:: ACTION ITEM ::
Take each line below that has "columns" and copy it.

==============================

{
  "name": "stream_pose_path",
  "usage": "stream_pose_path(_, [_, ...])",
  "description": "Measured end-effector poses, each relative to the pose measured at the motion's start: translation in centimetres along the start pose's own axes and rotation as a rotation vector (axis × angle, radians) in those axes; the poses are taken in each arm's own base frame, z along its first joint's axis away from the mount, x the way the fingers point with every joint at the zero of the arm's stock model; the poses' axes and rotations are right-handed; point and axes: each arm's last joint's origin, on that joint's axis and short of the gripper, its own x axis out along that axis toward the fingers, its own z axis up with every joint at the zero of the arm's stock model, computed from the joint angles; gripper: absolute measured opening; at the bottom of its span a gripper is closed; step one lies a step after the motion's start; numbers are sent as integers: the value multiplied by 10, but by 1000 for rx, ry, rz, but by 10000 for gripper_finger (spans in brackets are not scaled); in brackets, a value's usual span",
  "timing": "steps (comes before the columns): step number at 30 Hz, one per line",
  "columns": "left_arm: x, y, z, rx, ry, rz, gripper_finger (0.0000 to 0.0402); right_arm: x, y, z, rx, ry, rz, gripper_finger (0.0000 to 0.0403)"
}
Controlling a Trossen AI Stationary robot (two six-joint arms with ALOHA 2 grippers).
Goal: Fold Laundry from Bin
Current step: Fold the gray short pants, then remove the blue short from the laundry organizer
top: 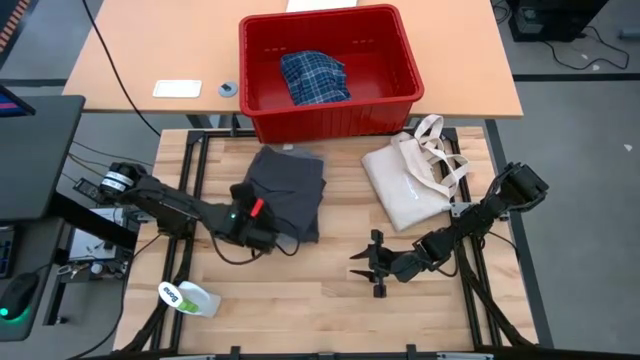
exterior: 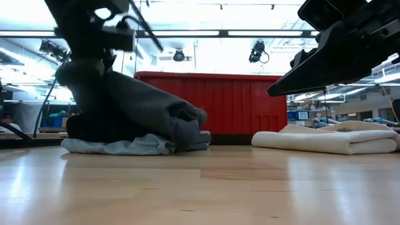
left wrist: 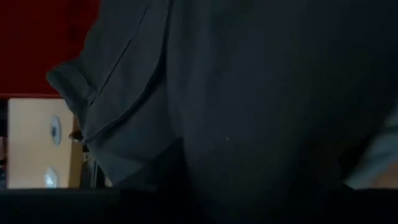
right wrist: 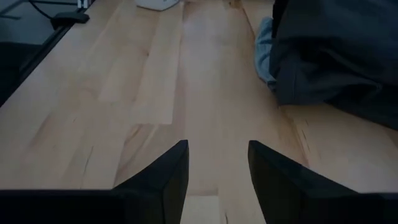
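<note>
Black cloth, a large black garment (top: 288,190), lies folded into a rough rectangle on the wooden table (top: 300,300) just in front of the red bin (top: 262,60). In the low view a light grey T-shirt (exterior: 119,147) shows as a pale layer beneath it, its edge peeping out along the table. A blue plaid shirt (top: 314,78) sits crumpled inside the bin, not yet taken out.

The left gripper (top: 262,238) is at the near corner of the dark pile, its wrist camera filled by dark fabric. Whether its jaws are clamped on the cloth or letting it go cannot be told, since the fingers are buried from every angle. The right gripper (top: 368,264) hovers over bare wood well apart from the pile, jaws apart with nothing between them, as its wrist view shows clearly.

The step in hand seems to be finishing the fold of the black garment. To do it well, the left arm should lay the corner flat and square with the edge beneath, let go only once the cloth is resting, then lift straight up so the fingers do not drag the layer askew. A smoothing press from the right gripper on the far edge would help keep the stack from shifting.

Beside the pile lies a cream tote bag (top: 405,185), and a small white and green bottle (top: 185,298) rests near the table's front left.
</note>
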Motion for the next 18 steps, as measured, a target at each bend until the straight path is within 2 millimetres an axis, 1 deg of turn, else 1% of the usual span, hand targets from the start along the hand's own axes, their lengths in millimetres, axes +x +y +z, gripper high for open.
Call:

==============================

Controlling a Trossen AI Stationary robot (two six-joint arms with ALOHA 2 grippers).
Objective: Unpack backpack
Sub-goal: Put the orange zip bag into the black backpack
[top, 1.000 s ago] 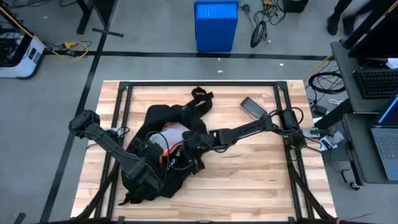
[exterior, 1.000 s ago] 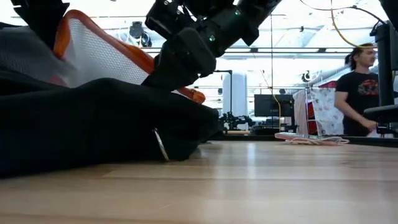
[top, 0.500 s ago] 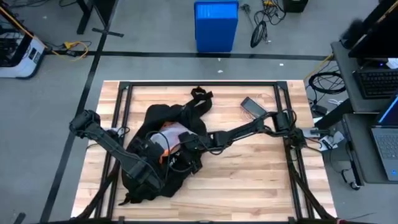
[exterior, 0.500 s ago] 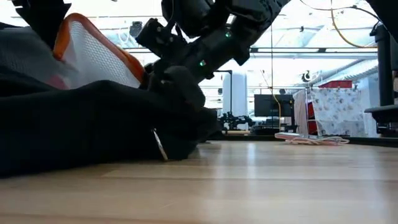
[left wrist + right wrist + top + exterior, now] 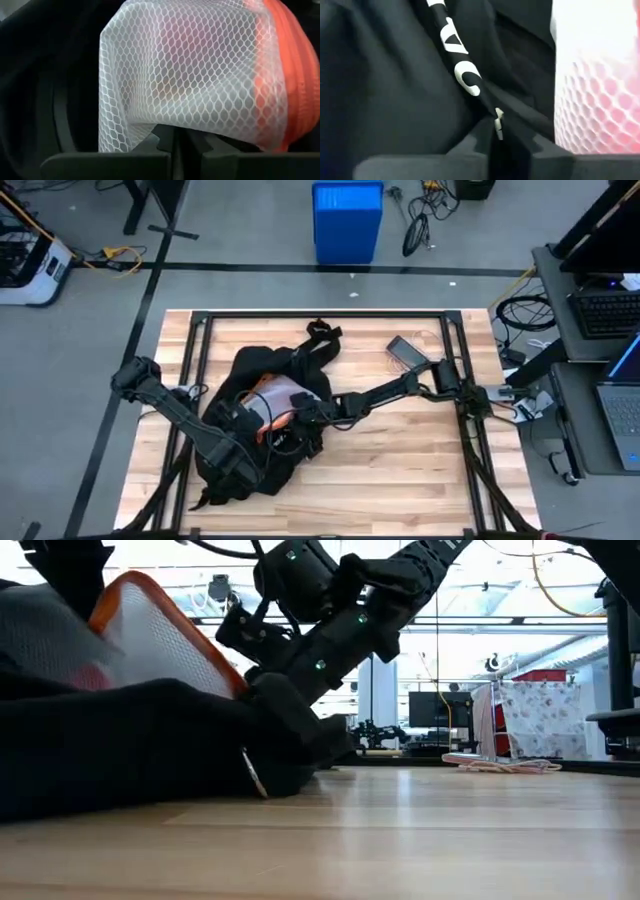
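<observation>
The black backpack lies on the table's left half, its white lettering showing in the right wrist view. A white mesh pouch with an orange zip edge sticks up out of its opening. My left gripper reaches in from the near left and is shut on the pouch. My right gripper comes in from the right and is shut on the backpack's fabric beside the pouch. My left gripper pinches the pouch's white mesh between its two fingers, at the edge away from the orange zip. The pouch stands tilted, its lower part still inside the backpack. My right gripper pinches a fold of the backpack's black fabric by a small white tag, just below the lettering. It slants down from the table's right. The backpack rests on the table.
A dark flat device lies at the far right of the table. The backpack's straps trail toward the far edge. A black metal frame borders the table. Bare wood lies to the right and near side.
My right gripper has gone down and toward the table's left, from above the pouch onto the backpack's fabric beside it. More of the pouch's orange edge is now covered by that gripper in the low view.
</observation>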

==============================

:: WRITTEN REPLY ::
  "timing": "steps (comes before the columns): step number at 30 Hz, one per line",
  "columns": "left_arm: x, y, z, rx, ry, rz, gripper_finger (0.0000 to 0.0402); right_arm: x, y, z, rx, ry, rz, gripper_finger (0.0000 to 0.0403)"

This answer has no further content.